What you will do
The lines below starting at the line containing "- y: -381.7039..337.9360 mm" and ending at the line containing "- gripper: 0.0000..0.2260" are to be repeated exactly, with both ends kept and nothing else added.

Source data
■ ■ ■
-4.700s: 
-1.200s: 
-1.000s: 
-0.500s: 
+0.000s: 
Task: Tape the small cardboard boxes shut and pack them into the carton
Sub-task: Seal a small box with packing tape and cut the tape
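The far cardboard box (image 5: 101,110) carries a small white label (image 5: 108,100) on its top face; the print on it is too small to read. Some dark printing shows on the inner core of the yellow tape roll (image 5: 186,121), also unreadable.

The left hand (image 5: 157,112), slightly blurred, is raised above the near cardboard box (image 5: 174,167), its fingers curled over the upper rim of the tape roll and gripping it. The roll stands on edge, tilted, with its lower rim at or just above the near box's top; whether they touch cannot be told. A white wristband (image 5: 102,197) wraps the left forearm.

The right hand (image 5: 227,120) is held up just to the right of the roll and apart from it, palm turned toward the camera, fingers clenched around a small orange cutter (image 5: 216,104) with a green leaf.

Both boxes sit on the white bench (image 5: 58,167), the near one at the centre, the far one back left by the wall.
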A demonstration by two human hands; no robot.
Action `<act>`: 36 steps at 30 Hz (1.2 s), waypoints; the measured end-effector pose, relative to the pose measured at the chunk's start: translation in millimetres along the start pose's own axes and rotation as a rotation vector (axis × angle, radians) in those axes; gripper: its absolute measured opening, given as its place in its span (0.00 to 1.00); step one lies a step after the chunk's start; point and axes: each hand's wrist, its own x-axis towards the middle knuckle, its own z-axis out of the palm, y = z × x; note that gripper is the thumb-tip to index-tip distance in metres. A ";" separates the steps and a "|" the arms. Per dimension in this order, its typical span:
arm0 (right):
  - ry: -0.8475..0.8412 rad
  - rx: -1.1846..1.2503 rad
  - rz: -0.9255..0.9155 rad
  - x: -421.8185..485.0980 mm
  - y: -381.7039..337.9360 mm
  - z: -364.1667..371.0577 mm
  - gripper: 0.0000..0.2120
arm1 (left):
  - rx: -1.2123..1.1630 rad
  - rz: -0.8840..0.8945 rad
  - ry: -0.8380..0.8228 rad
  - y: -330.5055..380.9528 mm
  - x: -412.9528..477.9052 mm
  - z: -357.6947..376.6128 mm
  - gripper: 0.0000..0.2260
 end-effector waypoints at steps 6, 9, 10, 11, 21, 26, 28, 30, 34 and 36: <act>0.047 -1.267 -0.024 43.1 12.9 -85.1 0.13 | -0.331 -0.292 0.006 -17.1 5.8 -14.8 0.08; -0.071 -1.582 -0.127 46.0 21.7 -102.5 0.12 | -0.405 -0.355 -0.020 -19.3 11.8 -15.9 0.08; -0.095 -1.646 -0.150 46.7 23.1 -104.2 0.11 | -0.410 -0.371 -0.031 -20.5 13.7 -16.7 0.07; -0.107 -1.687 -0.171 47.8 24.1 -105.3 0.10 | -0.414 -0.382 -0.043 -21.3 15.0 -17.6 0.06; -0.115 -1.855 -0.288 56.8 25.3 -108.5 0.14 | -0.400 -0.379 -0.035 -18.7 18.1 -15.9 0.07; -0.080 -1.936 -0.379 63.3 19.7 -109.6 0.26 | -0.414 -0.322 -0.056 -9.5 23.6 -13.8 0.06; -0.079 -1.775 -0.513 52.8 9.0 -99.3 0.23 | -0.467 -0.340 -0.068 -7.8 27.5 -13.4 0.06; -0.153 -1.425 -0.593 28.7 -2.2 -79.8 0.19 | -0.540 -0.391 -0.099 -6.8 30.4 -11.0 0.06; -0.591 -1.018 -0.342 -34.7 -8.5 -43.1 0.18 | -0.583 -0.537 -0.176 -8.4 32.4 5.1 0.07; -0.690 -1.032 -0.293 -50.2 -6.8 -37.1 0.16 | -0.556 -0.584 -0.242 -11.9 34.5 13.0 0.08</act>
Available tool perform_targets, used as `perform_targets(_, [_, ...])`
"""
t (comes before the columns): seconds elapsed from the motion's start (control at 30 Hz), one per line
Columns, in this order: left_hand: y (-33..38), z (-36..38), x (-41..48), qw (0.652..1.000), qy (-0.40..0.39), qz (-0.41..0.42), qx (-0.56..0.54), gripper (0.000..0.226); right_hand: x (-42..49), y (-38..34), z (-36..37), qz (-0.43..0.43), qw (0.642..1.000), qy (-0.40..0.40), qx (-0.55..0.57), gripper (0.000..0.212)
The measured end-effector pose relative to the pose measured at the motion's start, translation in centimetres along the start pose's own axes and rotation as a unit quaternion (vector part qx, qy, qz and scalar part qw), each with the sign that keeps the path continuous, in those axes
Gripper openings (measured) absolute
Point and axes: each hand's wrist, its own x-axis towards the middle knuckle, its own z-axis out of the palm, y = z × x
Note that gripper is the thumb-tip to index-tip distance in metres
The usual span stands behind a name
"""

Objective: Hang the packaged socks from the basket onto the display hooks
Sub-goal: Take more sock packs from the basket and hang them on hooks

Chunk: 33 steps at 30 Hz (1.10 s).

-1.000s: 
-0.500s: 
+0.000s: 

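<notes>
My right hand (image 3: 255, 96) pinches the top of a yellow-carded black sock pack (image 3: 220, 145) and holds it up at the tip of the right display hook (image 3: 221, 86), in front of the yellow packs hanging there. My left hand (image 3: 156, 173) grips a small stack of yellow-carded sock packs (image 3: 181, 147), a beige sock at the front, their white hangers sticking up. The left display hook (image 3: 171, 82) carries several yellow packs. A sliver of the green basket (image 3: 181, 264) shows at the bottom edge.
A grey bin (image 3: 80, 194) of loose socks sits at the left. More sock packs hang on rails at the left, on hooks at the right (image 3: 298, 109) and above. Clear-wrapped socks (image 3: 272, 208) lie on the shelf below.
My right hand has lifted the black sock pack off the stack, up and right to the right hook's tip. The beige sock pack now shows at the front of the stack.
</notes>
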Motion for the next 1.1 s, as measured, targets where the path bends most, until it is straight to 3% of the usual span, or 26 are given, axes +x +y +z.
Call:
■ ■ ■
Your solution
  - y: -381.7039..337.9360 mm
  - z: -364.1667..371.0577 mm
  - gripper: 0.0000..0.2120
arm1 (left):
  - rx: -1.2123..1.1630 rad
  - rz: -0.8840..0.8945 rad
  - ry: -0.8380..0.8228 rad
  - y: -330.5055..380.9528 mm
  - x: -412.9528..477.9052 mm
  - z: -357.6947..376.6128 mm
  - gripper: 0.0000..0.2260

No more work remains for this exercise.